I Dreamed I Was a Very Clean Tramp: An Autobiography
- Author: Richard Hell
- Language: English
- Genre: Autobiography, memoir
- Publisher: Ecco / HarperCollins
- Publication date: March 12, 2013
- Publication place: United States
- Media type: Print (hardcover and paperback), e-book, audiobook
- Pages: 293
- ISBN: 978-0-06-219083-3
- Preceded by: Godlike (2005)
- Followed by: Massive Pissed Love (2015)

= I Dreamed I Was a Very Clean Tramp =

Memoir by Richard Hell

I Dreamed I Was a Very Clean Tramp: An Autobiography is a 2013 memoir by the American writer and musician Richard Hell, published in March 2013 by Ecco, an imprint of HarperCollins. The book recounts Hell's childhood in Lexington, Kentucky, his arrival in New York City in 1966 at the age of seventeen, his transformation from aspiring poet to a founding figure of the punk scene at CBGB with Television, The Heartbreakers, and Richard Hell and the Voidoids, and his subsequent decline into heroin addiction. The narrative ends in 1984, the year Hell retired from music to focus on writing.
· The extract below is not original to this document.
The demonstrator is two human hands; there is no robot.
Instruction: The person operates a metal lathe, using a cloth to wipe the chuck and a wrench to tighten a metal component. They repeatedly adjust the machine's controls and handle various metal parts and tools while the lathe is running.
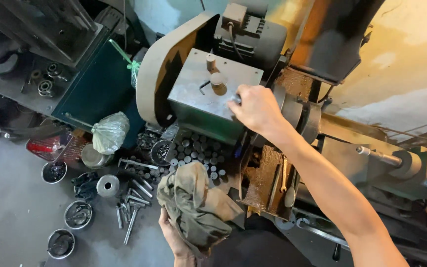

Tramp received widespread critical attention upon publication. It was reviewed in The New York Times, The New York Times Book Review, Bookforum, Publishers Weekly (in a starred review), Kirkus Reviews, and Booklist.

== Background ==

Hell had been associated with the New York punk scene since the mid-1970s and had retired from music in 1984 to focus on prose, publishing the novels Go Now (1996) and Godlike (2005), the journals collection Artifact (1990), and the omnibus Hot and Cold (2001) before turning to autobiography. In an interview with BOMB tied to the book's release, Hell told Laura Feinstein that he had agreed to write the memoir partly because he owed his publisher a book and had no fiction project ready at the time.

== Content ==

The memoir is structured chronologically, opening with Hell's childhood as Richard Meyers in Kentucky, the death of his father when he was seven, and his decision at seventeen to leave Lexington for New York City with the ambition of becoming a poet. Hell describes his early years in the East Village in the late 1960s and early 1970s, his friendship and musical partnership with the guitarist Tom Miller (later Tom Verlaine), the formation of Television, and his subsequent work with The Heartbreakers and Richard Hell and the Voidoids, including the writing of "Blank Generation". He also describes many of his significant romantic relationships, including with Patty Oldenburg (wife of sculptor Claes Oldenburg), photographer Roberta Bayley, singer-songwriter Lizzy Mercier Descloux, and groupies Nancy Spungen and Sable Starr. The latter sections of the book recount his deepening heroin addiction in the late 1970s and early 1980s, the fraught recording process for Destiny Street, and his decision in 1984 to leave music for writing; the narrative does not extend into his subsequent literary career.

== Publication ==

I Dreamed I Was a Very Clean Tramp was published in hardcover by Ecco on March 12, 2013. A paperback edition followed on February 18, 2014.

== Reception ==

Kirkus Reviews called the book a deft, lyrical chronicle and praised Hell's willingness to be unsparing about former associates such as Johnny Thunders and Sid Vicious. Publishers Weekly gave it a starred review, finding that Hell's songwriting voice carried successfully into prose, and Booklist's June Sawyers singled out his evocations of 1970s New York City.

Zach Baron's essay "Hell Is Other People" in Bookforum argued that Hell's importance lay less in his music than in his work as a critic and arbiter of taste, and noting his frank handling of disputes with Tom Verlaine, Patti Smith, and Lester Bangs. In The Rumpus, the New York University literature professor Bryan Waterman––author of the 33⅓ volume on Television's Marquee Moon––framed the autobiography as an American narrative of self-invention through flight and compared its treatment of the Hell–Verlaine partnership to Patti Smith's Just Kids. A further essay-review at Vol. 1 Brooklyn situated the book within the gentrification of the Bowery. Hell also gave a long-form interview to Laura Feinstein in BOMB and appeared on The Leonard Lopate Show on WNYC on March 8, 2013.